Filling is the removal of decayed and damaged tissues formed in the tooth for various reasons over time, and filling the gap opened after that area is cleaned with filling material. If the decayed tooth is not treated, it may be lost after a while. Caries that are not intervened in a timely manner with the filling may exceed the enamel and dentin level and reach the nerves and may require “canal treatment”. Therefore, it is always useful to take precautions before the decay progresses. Also, tooth fractures and cracks may require filling. Caries is a minor preventable disease that affects many people to varying degrees at some point in their lives. The foods we eat (sugar, floury, starchy foods, milk, fruit juices, cola drinks, fruits and vegetables, etc.) leave some residue on our teeth. Especially the residues of starchy and sugary foods are converted into acid by the bacteria naturally found in our mouth.
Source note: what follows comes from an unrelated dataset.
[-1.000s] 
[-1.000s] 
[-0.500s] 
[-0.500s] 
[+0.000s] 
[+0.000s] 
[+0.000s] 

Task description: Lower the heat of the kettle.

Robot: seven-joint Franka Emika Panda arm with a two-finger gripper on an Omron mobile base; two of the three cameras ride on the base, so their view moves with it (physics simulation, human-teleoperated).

This acid, on the other hand, dissolves the protective enamel layer covering the outer surface of the tooth over time (demineralization), weakens the tooth and causes the onset of caries. After the tooth decay is cleaned, the tooth is restored with materials suitable for the tooth. Inlay and Onlay fillings are porcelain fillings. they adapt to the tooth in an extremely aesthetic sense. Since they are subjected to laboratory procedures after the measurement is taken, it does not end in a single session. In our clinic, the interventions to be applied to your decayed teeth are prepared very meticulously and with the comfort of the few clinics in Turkey.
How to Identify Caries?
Although the easiest way to understand bruises is known as pain, decay starts in the enamel layer and does not cause pain. Pain begins when the carious dentin layer reaches. In particular, certain stimuli (such as hot, cold food and drinks) aggravate the pain. As the bruise reaches deeper, the pain gets worse and root canal treatment is needed. There are several ways to tell if it’s rotten. Bruises appear black/brown in color and are visible to the naked eye. However, it is more difficult to detect caries, especially between teeth. These are visualized with special dyed liquids that are rinsed in the mouth or by radiographic methods.
How Is Filling Made?
First, the dentist anesthetizes the tooth to be filled with local anesthesia. Then the bruised area is cleaned with hand tools and a bur. The opened space is shaped for filling. Another way to remove bruises is laser treatment. This method is especially preferred for adults and children who are afraid of the sound of dental instruments. The preparation of the filling depends on the filling material to be used. There are 3 types of filling materials:
- Amalgam filling,
- Composite filling,
- Porcelain filling.
- After Filling
After the filling
Specially if anesthesia is applied, you should not eat anything for 1-2 hours until the effect of the anesthesia wears off. Because numbness in the chin and cheeks can cause injuries in the mouth during biting. It is also beneficial to avoid very hard foods on the first day, as it will take 24 hours for the filling to reach full hardness. Sensitivity may occur after filling. Especially pressure, hot/cold foods and drinks, sweet foods can cause sensitivity. If this does not go away within 2 weeks, you may need to consult your doctor. Although it is not very common, some patients may experience pain after filling. Pain during chewing, especially when the effect of anesthesia wears off, may be caused by the shape and height of the filling. Likewise, if you have pain around the filling or that does not go away, your dentist will determine the source of the problem and develop a treatment method. Sometimes, some sharp edges may be overlooked while the filler is polished. Having these corrected by your doctor prevents a possible injury in the mouth. After the filling is done, it is useful to pay attention to the following items:
- Avoid very hot drinks
- Do not consume hard and sticky sugary foods,
- Do not put too much pressure on your filled tooth while eating for a week,
- Gargle with anti-bacterial mouthwash or salt water,
- Don’t forget to brush twice a day.